[Start of section]

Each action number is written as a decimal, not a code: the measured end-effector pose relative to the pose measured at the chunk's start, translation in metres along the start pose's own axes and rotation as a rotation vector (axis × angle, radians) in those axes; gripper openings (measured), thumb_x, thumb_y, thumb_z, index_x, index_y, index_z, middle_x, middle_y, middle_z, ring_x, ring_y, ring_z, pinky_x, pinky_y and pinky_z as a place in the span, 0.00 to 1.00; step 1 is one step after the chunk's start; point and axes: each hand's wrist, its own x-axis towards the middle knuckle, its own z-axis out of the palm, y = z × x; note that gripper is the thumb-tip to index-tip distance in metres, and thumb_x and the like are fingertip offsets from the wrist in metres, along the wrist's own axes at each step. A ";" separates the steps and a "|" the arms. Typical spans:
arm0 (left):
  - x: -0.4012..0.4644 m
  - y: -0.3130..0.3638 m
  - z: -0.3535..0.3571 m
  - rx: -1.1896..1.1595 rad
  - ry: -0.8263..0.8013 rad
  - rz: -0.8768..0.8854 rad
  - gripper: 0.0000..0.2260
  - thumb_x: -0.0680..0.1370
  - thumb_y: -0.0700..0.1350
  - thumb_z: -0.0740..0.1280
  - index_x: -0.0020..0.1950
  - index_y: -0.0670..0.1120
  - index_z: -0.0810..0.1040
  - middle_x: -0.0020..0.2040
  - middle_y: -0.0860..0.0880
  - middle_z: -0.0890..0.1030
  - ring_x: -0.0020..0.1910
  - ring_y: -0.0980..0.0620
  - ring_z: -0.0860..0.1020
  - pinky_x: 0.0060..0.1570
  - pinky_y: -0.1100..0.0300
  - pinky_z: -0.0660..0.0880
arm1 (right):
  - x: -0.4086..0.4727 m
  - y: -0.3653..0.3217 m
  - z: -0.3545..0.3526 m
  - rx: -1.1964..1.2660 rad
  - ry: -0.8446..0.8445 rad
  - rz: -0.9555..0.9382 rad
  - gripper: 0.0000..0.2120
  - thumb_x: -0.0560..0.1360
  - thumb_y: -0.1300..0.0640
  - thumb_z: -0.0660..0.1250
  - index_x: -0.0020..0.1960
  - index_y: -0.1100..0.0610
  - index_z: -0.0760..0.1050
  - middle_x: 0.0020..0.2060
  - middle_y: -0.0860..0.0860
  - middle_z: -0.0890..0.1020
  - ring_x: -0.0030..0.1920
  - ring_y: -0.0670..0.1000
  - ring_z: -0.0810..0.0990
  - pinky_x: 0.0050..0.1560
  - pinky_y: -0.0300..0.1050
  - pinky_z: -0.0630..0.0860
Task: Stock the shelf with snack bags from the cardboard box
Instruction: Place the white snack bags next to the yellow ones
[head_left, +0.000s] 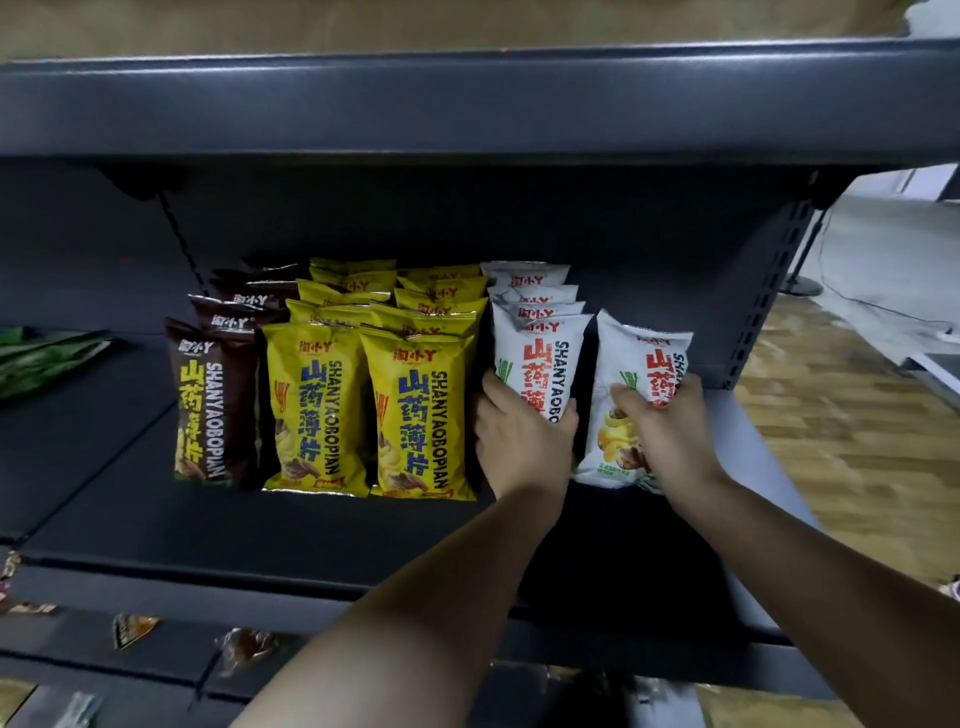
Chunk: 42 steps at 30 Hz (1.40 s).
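stocking is well under way, i judge, and i am on the placing step: setting one more white bag at the right end of the rows on the dark metal shelf (156, 525).

going left to right: a crumpled green foil packet (41, 358) lies apart at the far left. next comes a row of glossy brown snack bags (208, 405), at least four deep as far as i can count. then two rows of bright yellow snack bags (363, 405), about five deep each, though the back ones overlap and i cannot be sure. then a row of white snack bags with red lettering (540, 332), four that i can make out.

my left hand (519, 441) grips the lower part of the front white bag in that row, fingers curled round its sides, steadying it upright. my right hand (670, 436) holds a separate white snack bag (628, 384), fingers wrapped over its right edge; it stands just beside the white row, tilted slightly, starting a new row.

next move, i think: straighten this bag level with the neighbouring fronts, let go, and fetch another. the cardboard box is not in view.
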 end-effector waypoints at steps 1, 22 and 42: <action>-0.001 -0.003 0.001 0.015 -0.010 -0.005 0.42 0.69 0.60 0.72 0.72 0.37 0.59 0.61 0.40 0.73 0.58 0.40 0.75 0.53 0.50 0.74 | -0.001 0.000 0.001 0.004 -0.003 0.002 0.18 0.74 0.59 0.70 0.61 0.63 0.69 0.51 0.53 0.82 0.50 0.52 0.81 0.46 0.42 0.76; -0.054 -0.032 -0.029 0.035 -0.063 0.346 0.33 0.75 0.55 0.49 0.74 0.35 0.58 0.70 0.36 0.65 0.70 0.39 0.65 0.68 0.49 0.65 | -0.032 0.009 -0.003 0.011 0.154 -0.045 0.17 0.74 0.60 0.69 0.59 0.63 0.67 0.44 0.48 0.77 0.41 0.47 0.77 0.33 0.27 0.68; -0.054 -0.036 -0.061 0.077 -0.321 0.573 0.41 0.76 0.50 0.65 0.77 0.43 0.39 0.78 0.48 0.46 0.77 0.50 0.51 0.74 0.52 0.55 | -0.071 -0.011 0.036 0.176 -0.208 -0.072 0.18 0.77 0.52 0.66 0.60 0.57 0.62 0.50 0.47 0.78 0.49 0.41 0.80 0.40 0.32 0.76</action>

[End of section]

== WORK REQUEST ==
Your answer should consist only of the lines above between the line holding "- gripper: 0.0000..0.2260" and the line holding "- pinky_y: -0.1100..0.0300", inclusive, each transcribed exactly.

== ANSWER AREA ==
  - gripper: 0.0000..0.2260
  - thumb_x: -0.0680..0.1370
  - thumb_y: -0.0700..0.1350
  - thumb_z: -0.0740..0.1280
  - index_x: -0.0020..0.1950
  - index_y: -0.0670..0.1120
  - index_z: -0.0810..0.1040
  - middle_x: -0.0020..0.2040
  - middle_y: -0.0860..0.0880
  - middle_z: -0.0890..0.1030
  - ring_x: -0.0020..0.1910
  - ring_y: -0.0980..0.0620
  - ring_z: -0.0860..0.1020
  - pinky_x: 0.0060..0.1570
  - pinky_y: -0.1100..0.0300

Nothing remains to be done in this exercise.